Bonnie Bruner, MSN, RN-BC (00:40):
All right, great. So my name is Bonnie Bruner. I am a Client Success Manager at Clinical Architecture, and I’m the Director of our Health Systems and IDNs, and apologize for having half of a voice this morning.
Reggie Wells, MHA, MBA (01:00):
Hi, good morning. My name is Reggie Wells. I’m a Technical Sales Consultant for Verato and I reside in the Nashville area. So it’s a pleasure to meet you all.

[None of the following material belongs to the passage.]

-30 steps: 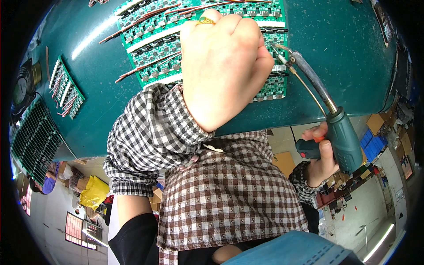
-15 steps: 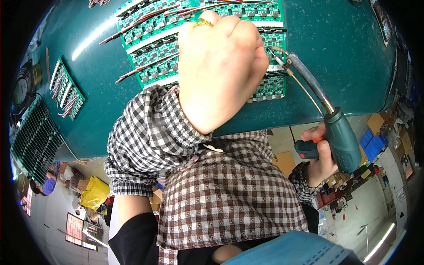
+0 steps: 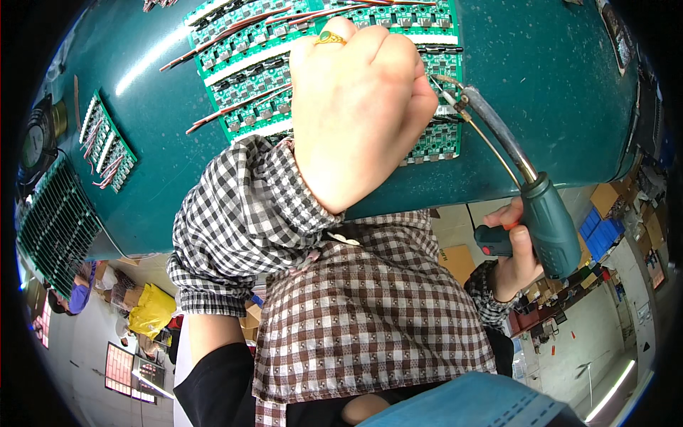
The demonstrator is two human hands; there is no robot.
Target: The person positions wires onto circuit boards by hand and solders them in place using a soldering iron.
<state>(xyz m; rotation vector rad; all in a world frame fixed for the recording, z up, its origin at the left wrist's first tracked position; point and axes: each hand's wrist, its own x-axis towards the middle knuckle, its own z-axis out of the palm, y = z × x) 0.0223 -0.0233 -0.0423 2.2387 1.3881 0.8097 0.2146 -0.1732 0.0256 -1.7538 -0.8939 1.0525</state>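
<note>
On the teal table lies a panel of green circuit boards (image 3: 442,23) in rows, with white strips. Red, black and white wires (image 3: 213,44) lie across it and stick out past its left edge. My left hand (image 3: 359,107), wearing a ring, is closed over the middle of the panel. Its fingertips are pinched and turned away, so whatever they hold is hidden. My right hand (image 3: 519,272) is closed round the handle of a green soldering gun (image 3: 552,226). The gun's tip and its thin feed tube meet at the panel's right side, just beside my left fingers.
A smaller board piece with wires (image 3: 108,146) lies on the table (image 3: 171,164) at the left. Beyond it are a black wire rack (image 3: 60,220) and a round dark device (image 3: 35,139). Cartons and blue bins (image 3: 601,231) stand at the right below the table.
My left hand has shifted very slightly to the right. The soldering gun and my right hand stay almost where they were.
</note>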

Stephanie Broderick (01:10):
And if I didn’t say it, I’m Stephanie Broderick. I’m a VP of Strategic Initiatives for Clinical Architecture. I’m responsible for partnerships, industry focusing initiatives, academic outreach, and also focusing on business development for the IDN space. So as I said, today we’re going to talk about the combined data quality of demographic information and clinical information, looking at Clinical Architecture’s solutions for clinical normalization, as well as Verato’s solutions around patient identity and healthcare MDM. So today we’re going to have Bonnie and Reggie share information about our respective companies and the kind of clients that we work with. We’ll talk about data normalization and Clinical Architecture’s solutions for data normalization and data quality. And we’ll have Reggie talk about their patient matching and healthcare MDM solution. And then we’ll look into an actual use case utilizing a very, very large health system that Bonnie will tell you more about. And so with further ado, I’m going to turn it over to Bonnie.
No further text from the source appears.